We have a bit of a debate on the best way to deal with skewed queries. On the one hand there is the arguement for putting them into a 'penalty' partition in priority scheduler so that there CPU is restricted. In this way they run for ever but supposedly don't consume CPU or affect other queries.
The second opinion is that we should just cancel them.
Clearly there are arguements on both sides but what frustrates me is that nobody seems to ever be able to explain and justify their standpoint.
From my experience the first method doesn't work. even if logically it sounds like it should. Can anyone shed any more light on this area.
Assigning skewed queries to an allocation group that has a very small CPU limit (or ABSolute scheduling policy if you are on an old release) will limit the impact on other work.
I don't think there is a black and white answer on this. I consider the "penalty" AG mainly a way to buy time so you can investigate further.

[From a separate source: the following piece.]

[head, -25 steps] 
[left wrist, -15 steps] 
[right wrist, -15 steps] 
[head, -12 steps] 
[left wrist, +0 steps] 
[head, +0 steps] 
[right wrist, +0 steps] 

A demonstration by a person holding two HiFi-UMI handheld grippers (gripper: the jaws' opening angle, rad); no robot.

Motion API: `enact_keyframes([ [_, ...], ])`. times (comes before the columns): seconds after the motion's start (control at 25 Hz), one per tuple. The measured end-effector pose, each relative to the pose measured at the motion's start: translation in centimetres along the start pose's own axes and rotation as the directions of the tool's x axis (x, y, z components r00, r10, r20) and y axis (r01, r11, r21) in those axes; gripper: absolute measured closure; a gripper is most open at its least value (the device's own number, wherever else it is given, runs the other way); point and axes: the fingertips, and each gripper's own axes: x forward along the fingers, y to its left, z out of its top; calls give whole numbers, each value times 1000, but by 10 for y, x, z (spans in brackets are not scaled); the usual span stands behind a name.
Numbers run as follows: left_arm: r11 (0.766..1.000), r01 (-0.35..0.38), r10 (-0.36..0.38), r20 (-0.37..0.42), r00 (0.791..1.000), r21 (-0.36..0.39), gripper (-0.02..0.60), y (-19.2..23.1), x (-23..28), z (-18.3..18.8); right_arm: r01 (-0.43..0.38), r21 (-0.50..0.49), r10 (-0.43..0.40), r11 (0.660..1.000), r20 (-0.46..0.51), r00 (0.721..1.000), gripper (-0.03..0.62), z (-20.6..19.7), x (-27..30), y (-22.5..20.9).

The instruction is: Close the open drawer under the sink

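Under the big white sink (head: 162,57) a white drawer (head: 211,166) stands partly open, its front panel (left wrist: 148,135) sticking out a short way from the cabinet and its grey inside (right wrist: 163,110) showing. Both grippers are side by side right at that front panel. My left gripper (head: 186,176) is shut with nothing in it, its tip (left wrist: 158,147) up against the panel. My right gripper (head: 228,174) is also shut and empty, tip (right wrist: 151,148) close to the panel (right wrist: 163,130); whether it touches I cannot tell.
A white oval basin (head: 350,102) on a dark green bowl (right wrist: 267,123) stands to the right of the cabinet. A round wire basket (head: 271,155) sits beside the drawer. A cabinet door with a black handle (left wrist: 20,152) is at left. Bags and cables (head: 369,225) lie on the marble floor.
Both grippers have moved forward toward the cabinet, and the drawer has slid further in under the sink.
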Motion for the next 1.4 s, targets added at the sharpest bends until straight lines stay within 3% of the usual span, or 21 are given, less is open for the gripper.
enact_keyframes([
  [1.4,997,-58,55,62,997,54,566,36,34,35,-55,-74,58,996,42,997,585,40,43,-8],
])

You have to be careful about canceling queries that appear to be skewed. For one thing, once a problem query starts overconsuming resources on an AMP or AMPs, you often have other queries that "fall behind" on those AMP(s); even after the problem query is out of the system, it may take a while for those others to "catch up" - so if you are looking at PM/API snapshots (e.g. PMON), many queries may appear skewed for some period of time despite having balanced total resource usage. There is also the question of how valuable the answer may be, and whether or not figuring out the issue, fixing the skew, and re-running will really return the answer any faster than just allowing it to finish running. On the other hand, whenever you make a query run longer (by limiting its resource consumption), it ties up resources longer.

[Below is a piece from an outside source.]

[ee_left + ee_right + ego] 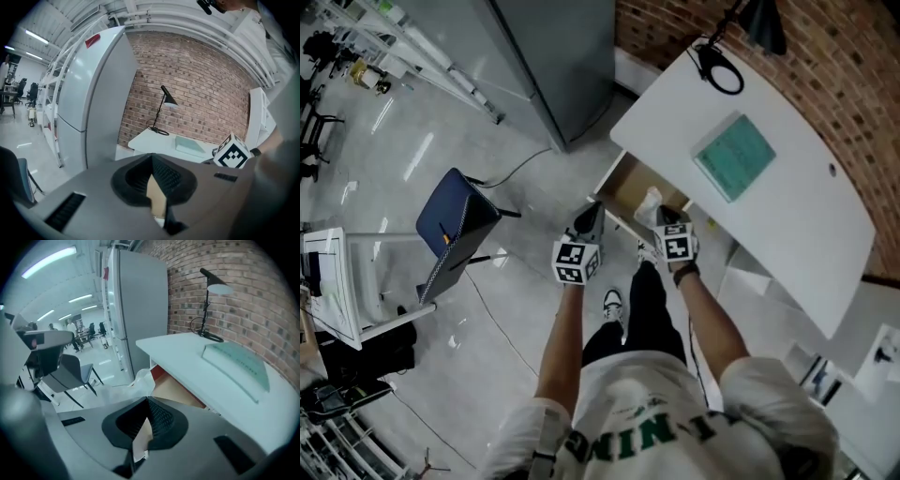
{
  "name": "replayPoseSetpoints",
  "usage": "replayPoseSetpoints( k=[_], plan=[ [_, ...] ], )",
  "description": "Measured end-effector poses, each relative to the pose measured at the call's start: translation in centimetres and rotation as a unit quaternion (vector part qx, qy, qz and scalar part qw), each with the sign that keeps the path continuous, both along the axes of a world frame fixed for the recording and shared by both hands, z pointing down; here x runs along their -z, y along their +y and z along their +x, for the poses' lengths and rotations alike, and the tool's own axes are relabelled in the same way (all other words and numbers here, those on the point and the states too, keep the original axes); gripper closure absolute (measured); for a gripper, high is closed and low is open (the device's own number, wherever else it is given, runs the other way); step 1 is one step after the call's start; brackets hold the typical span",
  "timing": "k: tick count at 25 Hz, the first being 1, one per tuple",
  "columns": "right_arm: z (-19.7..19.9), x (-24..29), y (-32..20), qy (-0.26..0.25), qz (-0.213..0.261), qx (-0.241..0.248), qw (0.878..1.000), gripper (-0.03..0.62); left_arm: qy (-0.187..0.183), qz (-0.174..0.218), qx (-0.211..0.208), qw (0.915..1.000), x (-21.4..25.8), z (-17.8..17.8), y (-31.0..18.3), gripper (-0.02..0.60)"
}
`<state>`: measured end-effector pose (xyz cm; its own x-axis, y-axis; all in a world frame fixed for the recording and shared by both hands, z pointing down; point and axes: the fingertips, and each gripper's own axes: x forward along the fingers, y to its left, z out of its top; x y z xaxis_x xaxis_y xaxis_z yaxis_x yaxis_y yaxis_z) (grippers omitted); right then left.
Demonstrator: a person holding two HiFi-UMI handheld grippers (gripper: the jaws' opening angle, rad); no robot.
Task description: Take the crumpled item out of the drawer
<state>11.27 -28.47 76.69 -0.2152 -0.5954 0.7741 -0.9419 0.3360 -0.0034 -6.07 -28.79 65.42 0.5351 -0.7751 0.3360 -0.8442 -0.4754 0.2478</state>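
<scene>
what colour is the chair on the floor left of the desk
Dark blue chair, clearest in the head view.

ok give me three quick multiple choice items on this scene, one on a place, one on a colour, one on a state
1. Where does the green pad lie? A on the white desk; B under it; C leaning against its side
2. What colour is the chair? A red; B dark blue; C yellow
3. How is the desk's drawer? A shut; B open; C removed
Key: 1 A, it lies flat on the desk top. 2 B, seat and back are dark blue. 3 B, it stands pulled out, wooden inside showing.
</scene>
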Motion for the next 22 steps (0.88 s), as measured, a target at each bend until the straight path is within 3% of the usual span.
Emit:
replayPoseSetpoints(
  k=[6, 11, 22],
  plan=[
    [-0.5, 8.4, 2.1, -0.038, 0.07, -0.025, 0.997, 0.589, -0.016, 0.007, -0.001, 0.9998, 4.3, -0.3, 2.6, 0.584],
    [0.5, 15.6, 3.0, -0.041, 0.143, -0.038, 0.988, 0.589, -0.033, 0.025, -0.006, 0.9991, 9.1, -0.1, 4.1, 0.584],
    [1.7, 27.7, 5.3, -0.055, 0.28, -0.045, 0.957, 0.589, -0.06, 0.122, 0.012, 0.9906, 19.7, 0.0, 6.8, 0.585]
  ],
)
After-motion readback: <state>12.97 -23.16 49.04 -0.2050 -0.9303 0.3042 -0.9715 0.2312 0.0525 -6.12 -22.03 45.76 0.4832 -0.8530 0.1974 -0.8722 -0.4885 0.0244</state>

Maybe you let the original query run in the "penalty" AG until you have successfully run a "fixed" version - at which point you shouldn't get many complaints about canceling the original one.

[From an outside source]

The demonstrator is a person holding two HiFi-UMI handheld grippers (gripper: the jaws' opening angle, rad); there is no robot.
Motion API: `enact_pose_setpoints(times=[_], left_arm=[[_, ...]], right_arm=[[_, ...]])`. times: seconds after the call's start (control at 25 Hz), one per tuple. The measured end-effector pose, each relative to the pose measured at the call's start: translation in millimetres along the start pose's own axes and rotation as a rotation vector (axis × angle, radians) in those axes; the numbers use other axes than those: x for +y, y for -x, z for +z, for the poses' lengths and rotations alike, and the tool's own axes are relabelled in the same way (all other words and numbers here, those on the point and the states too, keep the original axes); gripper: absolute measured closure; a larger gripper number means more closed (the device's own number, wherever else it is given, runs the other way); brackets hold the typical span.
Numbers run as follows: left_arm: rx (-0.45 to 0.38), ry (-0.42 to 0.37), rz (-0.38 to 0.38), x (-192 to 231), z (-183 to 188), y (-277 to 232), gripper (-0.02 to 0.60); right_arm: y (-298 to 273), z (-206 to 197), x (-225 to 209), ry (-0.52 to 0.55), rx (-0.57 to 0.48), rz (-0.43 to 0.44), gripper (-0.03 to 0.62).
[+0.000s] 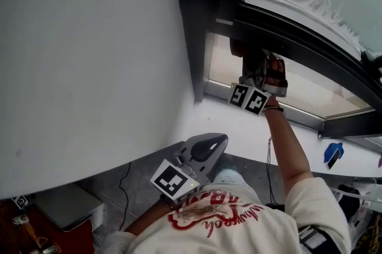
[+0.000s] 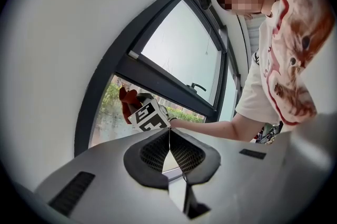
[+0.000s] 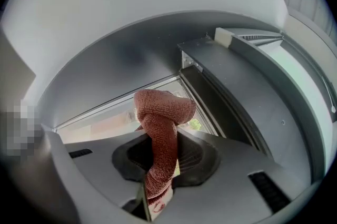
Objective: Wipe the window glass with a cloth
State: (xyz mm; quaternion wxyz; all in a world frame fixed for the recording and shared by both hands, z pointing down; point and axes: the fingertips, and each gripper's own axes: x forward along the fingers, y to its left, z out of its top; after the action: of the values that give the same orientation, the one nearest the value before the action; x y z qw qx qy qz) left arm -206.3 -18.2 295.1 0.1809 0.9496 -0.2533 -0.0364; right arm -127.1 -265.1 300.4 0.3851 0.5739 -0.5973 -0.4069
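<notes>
- Your right gripper [image 1: 255, 68] is raised to the lower window glass [image 1: 304, 89], at its left end, close to the dark frame [image 1: 200, 20].
- Its jaws pinch a reddish-brown cloth [image 3: 162, 118]. The cloth stands up between them and folds over into a bunched head at the top.
- In the right gripper view that bunched head lies over the corner of the pane. I cannot tell whether it touches the glass.
- In the left gripper view the cloth shows as a red lump just left of the right gripper's marker cube [image 2: 150, 116], in front of the lower pane.
- Your left gripper [image 1: 206, 148] is low and near your chest, well apart from the right one, above the white sill [image 1: 250, 139].
- Its jaws are pressed together at the tips with nothing between them, and they point towards the window.
</notes>
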Motion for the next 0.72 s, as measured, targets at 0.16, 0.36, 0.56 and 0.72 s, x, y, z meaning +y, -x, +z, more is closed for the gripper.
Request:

In this particular instance I'm really talking about large skewed queries rather than small ones and for the sake of discussion I'm ignoring the business value aspect of the query. Clearly there are times when to get the answer you want you end up with a skewed query.
I am using PMON to monitor for large and skewed queries. We know in this case what they look like, and when we see them come in against an already saturated box we see a big degradation in performance. It usually takes 30 odd minutes for the situation to return to normal whether cancelling or penalising the query.
Does penalising the query at say 1% CPU, really free up the amp, or does it hold onto any resource that will affect the throughput of other queries. IE 1% would suggest 1 out of every CPU cycles. My anecdotal evidence would be that we see it 'using' more resource than this.
The query will hold AMP Worker Tasks, memory, locks, etc. and in a saturated system that can make a difference. But if it takes that long to re-stabilize, you may need to review your overall workload management strategy. The manuals and Orange Books have some good tips. For example, limiting concurrency for some workloads may "smooth out" resource usage and improve overall throughput.